Directions for this task: What you return must be every line from the beginning of the data through the line holding "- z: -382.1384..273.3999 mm", unchanged.

───── Data excerpt

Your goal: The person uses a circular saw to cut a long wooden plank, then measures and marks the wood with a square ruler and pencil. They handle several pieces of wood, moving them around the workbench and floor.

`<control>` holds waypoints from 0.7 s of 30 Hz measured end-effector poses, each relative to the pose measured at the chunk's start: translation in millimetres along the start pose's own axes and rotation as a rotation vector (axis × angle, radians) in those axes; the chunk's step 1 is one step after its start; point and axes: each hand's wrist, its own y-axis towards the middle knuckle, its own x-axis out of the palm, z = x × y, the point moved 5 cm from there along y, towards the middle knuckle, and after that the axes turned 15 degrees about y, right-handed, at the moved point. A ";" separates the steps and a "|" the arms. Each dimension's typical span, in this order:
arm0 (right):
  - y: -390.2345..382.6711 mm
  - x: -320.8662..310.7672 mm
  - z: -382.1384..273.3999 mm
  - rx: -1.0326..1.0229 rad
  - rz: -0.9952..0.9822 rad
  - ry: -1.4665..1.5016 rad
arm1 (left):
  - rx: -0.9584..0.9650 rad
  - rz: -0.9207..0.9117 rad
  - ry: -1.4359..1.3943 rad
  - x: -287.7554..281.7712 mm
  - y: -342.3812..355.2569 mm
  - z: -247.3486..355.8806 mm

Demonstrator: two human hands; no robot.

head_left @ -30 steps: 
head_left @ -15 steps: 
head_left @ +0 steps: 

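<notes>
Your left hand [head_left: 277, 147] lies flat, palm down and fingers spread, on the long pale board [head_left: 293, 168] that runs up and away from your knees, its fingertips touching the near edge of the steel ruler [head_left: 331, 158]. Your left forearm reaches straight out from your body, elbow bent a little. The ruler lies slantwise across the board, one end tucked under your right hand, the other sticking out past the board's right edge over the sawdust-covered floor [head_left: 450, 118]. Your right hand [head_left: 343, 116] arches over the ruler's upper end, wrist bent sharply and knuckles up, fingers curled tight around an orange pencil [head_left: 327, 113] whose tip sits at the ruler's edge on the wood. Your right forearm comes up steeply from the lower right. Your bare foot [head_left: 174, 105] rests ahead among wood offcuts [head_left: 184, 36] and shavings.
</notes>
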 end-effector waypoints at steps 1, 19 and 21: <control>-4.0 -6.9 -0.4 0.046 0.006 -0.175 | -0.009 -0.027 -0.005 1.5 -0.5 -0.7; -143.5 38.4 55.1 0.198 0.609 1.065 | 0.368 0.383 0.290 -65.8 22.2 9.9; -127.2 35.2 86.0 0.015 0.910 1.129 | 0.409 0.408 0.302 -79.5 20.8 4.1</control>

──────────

Output:
Your goal: The person uses a circular saw to cut a long wooden plank, then measures and marks the wood with a square ruler and pencil. They handle several pieces of wood, moving them around the workbench and floor.

`<control>` holds waypoints from 0.7 s of 30 Hz measured end-effector poses, each relative to the pose measured at the chunk's start: translation in millimetres along the start pose's own axes and rotation as a rotation vector (axis × angle, radians) in those axes; the chunk's step 1 is one step after its start; point and axes: each hand's wrist, its own y-axis towards the middle knuckle, its own x-axis out of the palm, z = x × y, the point moved 5 cm from there along y, towards the middle knuckle, and after that the axes turned 15 degrees about y, right-handed, at the moved point. A ";" separates the steps and a "|" the arms. Each dimension's typical span, in this order:
arm0 (right):
  - y: -390.2345..382.6711 mm
  - x: -320.8662..310.7672 mm
  - z: -382.1384..273.3999 mm

This answer is now finished.